[ACTION ITEM] Retype the line with "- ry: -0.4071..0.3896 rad" exactly. Then retype every line after it through the end of the entries below, and nothing more, leaving out pictures.

+++++

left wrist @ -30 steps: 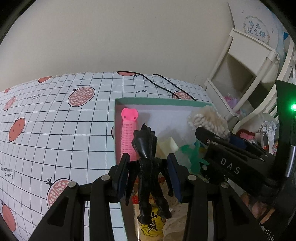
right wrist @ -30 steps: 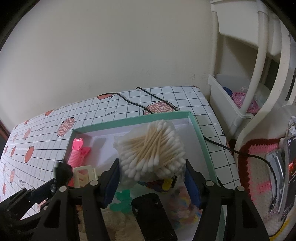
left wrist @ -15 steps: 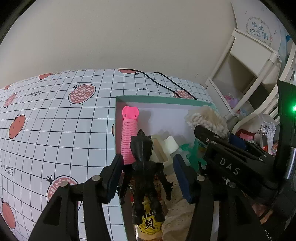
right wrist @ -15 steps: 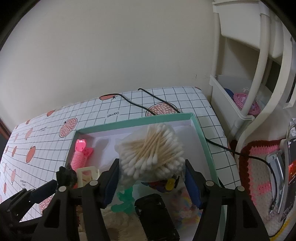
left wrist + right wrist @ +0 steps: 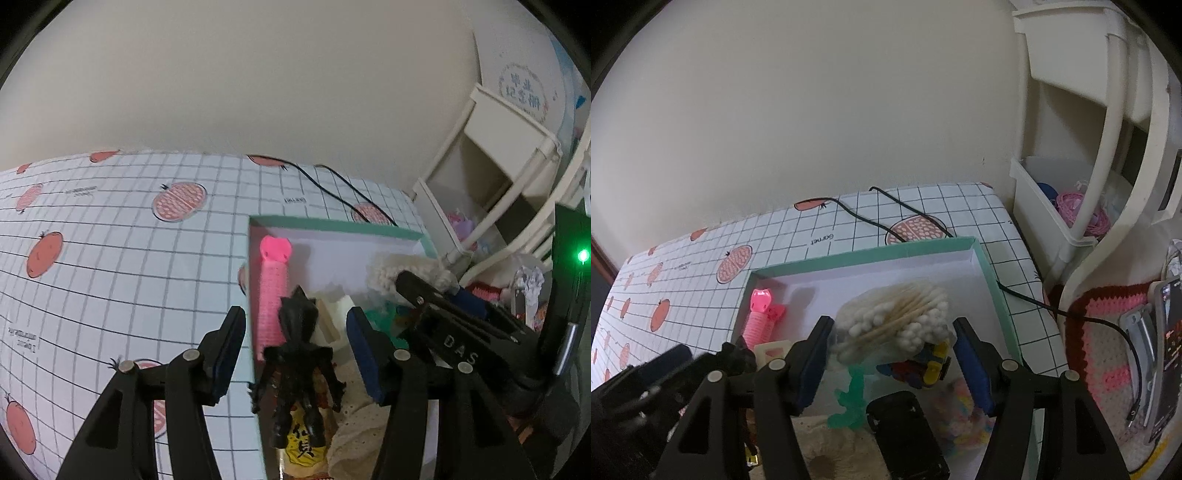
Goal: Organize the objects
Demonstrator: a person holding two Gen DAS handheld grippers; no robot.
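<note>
Black figure (image 5: 297, 365) is lying in the teal-rimmed box (image 5: 332, 223), along its left wall, feet over a yellow packet (image 5: 303, 445), head next to the pink hair roller (image 5: 271, 291). We are holding the left tool (image 5: 295, 354) over it with the jaws opening; the figure is sitting between the blue pads (image 5: 364, 354) but neither pad is touching it, clear gaps on both sides.

Right tool (image 5: 890, 363) is gripping the bag of cotton swabs (image 5: 895, 325): both pads are pressing the plastic, and the bundle is hanging above the box floor (image 5: 879, 284), over a green toy (image 5: 851, 400) and a multicoloured toy car (image 5: 923, 365). We are seeing a black rectangular device (image 5: 907, 432) and a pastel beaded item (image 5: 964, 421) lower in the box, plus a cream plastic piece (image 5: 772, 350) beside the roller.

Box is resting on the tabletop (image 5: 110, 258), which is wearing a grid cloth with pomegranate prints. A black cable (image 5: 886, 225) is running across the far end of the cloth and off the right edge. White shelving unit (image 5: 1071, 184) is standing just right of the tabletop, pink cord coiled in one bin.
</note>
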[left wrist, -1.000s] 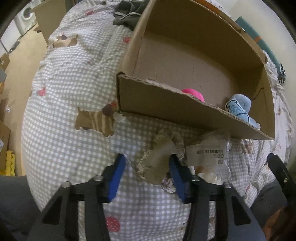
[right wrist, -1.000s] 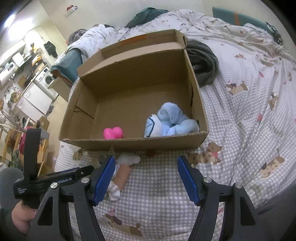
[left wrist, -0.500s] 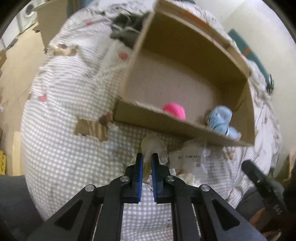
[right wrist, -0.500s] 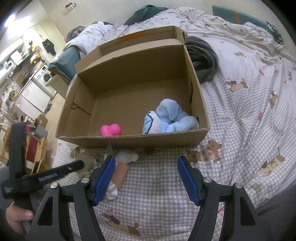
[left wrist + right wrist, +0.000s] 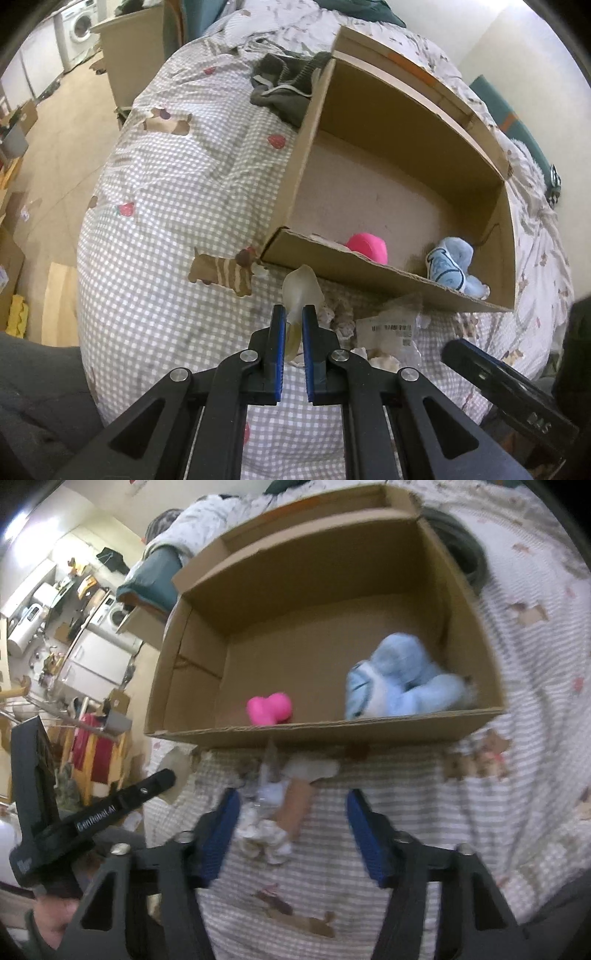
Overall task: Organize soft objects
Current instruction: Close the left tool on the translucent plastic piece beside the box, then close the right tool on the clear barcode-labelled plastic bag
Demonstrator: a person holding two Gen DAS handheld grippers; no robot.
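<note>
My left gripper [image 5: 294, 314] is shut on a pale beige soft piece [image 5: 300, 288] and holds it just in front of the cardboard box [image 5: 369, 275]. The box holds a pink soft toy [image 5: 367, 246] and a light blue plush [image 5: 452, 264]; both also show in the right wrist view, the pink toy [image 5: 269, 709] and the blue plush [image 5: 400, 681]. My right gripper [image 5: 291, 808] is open above a doll-like soft item with white frills [image 5: 291, 805] lying on the bed before the box [image 5: 325, 731].
A clear packet with a barcode label [image 5: 393, 326] lies on the checked bedspread [image 5: 177, 206] beside lace pieces. A dark grey garment [image 5: 284, 86] lies behind the box. The bed drops off at the left to the floor [image 5: 55, 155].
My left gripper closed on the beige piece and has lifted it off the bed. My right gripper has moved closer to the box and stays open.
</note>
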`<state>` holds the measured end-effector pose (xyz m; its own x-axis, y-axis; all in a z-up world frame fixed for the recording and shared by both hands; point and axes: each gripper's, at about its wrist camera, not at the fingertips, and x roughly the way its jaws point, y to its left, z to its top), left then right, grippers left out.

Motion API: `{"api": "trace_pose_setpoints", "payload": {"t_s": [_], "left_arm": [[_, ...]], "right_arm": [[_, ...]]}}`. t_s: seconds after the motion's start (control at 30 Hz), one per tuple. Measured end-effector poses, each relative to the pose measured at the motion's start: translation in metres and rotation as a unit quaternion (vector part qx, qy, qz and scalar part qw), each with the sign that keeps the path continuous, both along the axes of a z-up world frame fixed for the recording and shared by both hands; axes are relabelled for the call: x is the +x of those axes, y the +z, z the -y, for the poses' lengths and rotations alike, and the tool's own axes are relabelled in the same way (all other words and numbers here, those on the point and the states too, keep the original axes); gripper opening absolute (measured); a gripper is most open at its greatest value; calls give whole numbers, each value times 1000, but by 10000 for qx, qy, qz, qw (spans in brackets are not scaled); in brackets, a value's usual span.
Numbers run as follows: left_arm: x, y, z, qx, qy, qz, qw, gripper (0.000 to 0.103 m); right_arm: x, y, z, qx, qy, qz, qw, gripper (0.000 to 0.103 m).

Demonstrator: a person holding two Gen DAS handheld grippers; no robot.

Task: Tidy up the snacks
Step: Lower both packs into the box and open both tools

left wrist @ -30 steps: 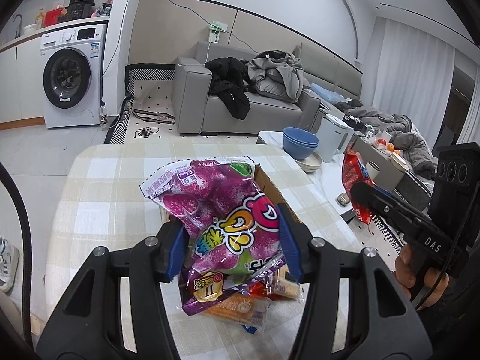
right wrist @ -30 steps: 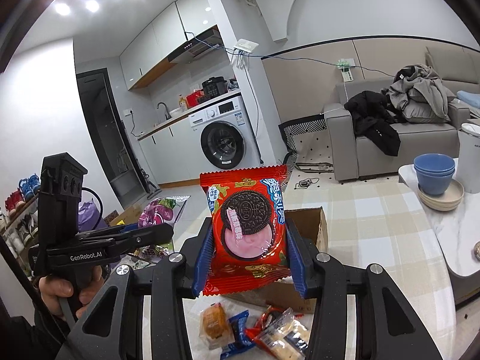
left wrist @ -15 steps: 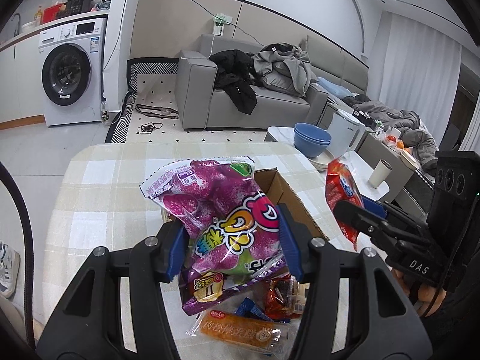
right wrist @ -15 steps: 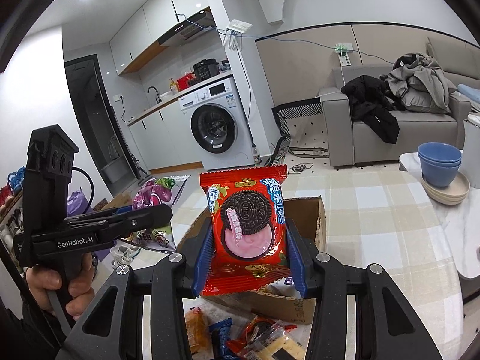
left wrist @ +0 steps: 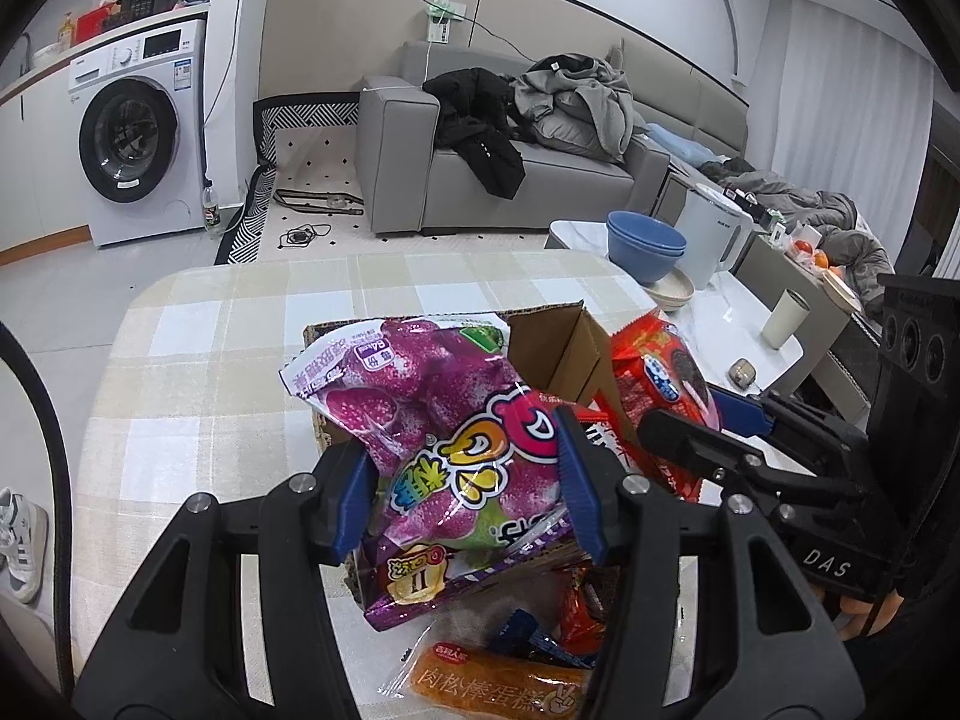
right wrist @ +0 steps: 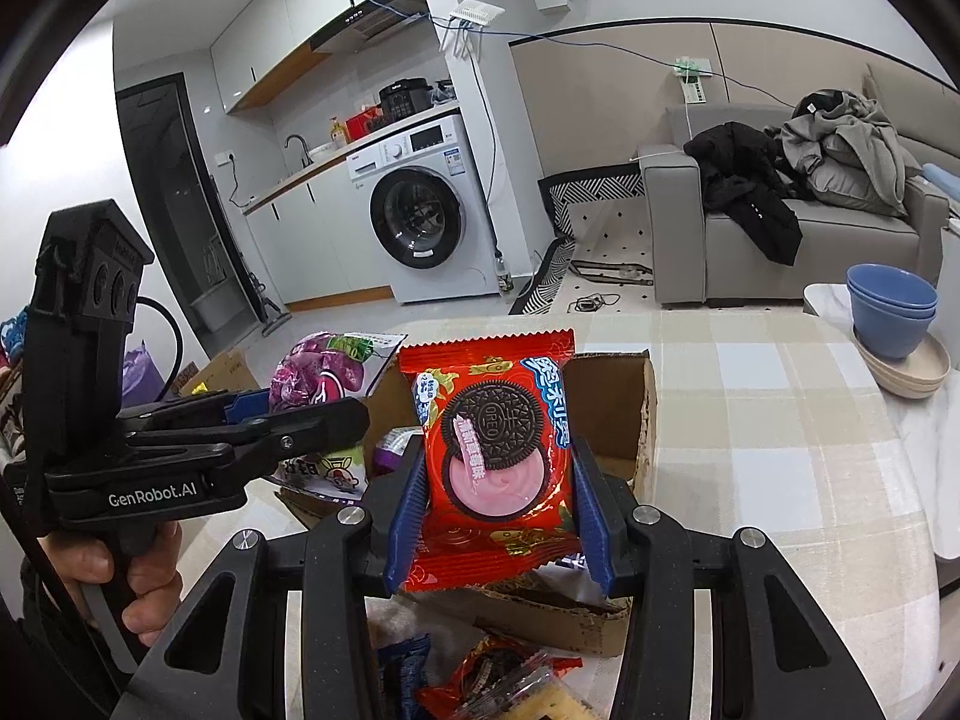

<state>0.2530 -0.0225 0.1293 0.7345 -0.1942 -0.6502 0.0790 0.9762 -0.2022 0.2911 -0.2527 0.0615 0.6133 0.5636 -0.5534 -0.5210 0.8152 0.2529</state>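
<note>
Both grippers now lower, nearer box (left wrist: 558, 348): left gripper (left wrist: 468, 486) clamps purple bag (left wrist: 432, 420), right gripper (right wrist: 498, 498) clamps red cookie packet (right wrist: 492, 438). Drop-in looks next.

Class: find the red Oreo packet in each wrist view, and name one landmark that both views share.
Left wrist view: red Oreo packet at right of centre, held in the right gripper.
Right wrist view: red Oreo packet at centre, clamped between the blue pads.
Shared landmark: the cardboard box.

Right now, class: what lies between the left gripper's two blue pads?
A purple candy bag, pinched by the left gripper over the cardboard box; the left wrist view shows it.
</note>
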Motion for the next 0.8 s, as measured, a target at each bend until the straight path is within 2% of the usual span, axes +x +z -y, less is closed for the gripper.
{"api": "trace_pose_setpoints", "payload": {"t_s": [0.6, 0.8], "left_arm": [[31, -55, 17, 267, -41, -330, 9991, 51], [39, -67, 28, 609, -50, -328, 9976, 51]], "right_arm": [[18, -28, -14, -591, -106, 42, 9982, 45], [25, -34, -18, -737, -157, 91, 9971, 45]]}}
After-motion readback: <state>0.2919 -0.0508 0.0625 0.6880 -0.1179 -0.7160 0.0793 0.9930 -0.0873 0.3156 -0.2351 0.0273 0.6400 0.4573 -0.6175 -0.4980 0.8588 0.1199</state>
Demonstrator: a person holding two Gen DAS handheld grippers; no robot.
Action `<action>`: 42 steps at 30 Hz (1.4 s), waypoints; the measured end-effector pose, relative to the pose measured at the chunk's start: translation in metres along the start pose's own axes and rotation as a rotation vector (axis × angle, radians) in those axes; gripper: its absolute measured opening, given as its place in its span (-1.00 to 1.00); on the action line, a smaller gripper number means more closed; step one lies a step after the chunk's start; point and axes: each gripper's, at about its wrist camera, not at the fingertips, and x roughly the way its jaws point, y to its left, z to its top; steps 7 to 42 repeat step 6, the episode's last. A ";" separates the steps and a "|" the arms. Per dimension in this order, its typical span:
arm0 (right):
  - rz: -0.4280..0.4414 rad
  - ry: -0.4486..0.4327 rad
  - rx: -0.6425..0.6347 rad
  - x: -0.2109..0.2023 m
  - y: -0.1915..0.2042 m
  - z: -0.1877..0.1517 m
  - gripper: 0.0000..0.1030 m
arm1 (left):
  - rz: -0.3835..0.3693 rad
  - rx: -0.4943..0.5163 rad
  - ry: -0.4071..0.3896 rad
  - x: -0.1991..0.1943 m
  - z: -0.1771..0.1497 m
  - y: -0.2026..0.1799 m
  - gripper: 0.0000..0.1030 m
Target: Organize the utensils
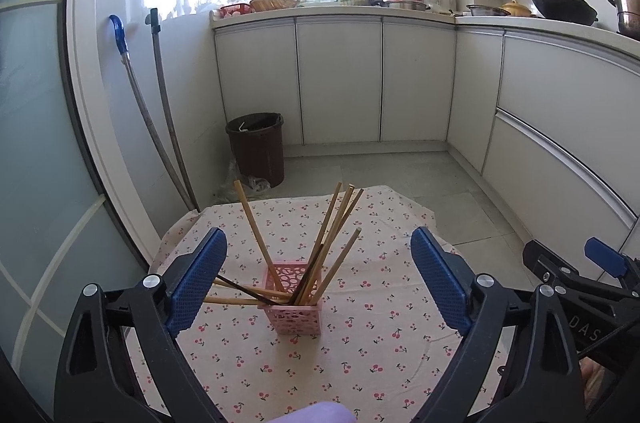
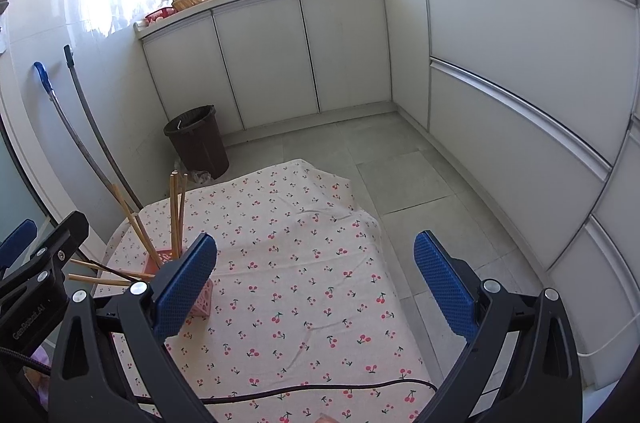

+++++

[SOLUTION FOR THIS TASK]
  - ry: -0.4071..0.3896 rad
  - x: -0.1991..0.1943 m
  - z: -0.1771..0.1497 m
  - y: -0.2026..0.1799 m
  - gripper: 0.0000..0.1030 m
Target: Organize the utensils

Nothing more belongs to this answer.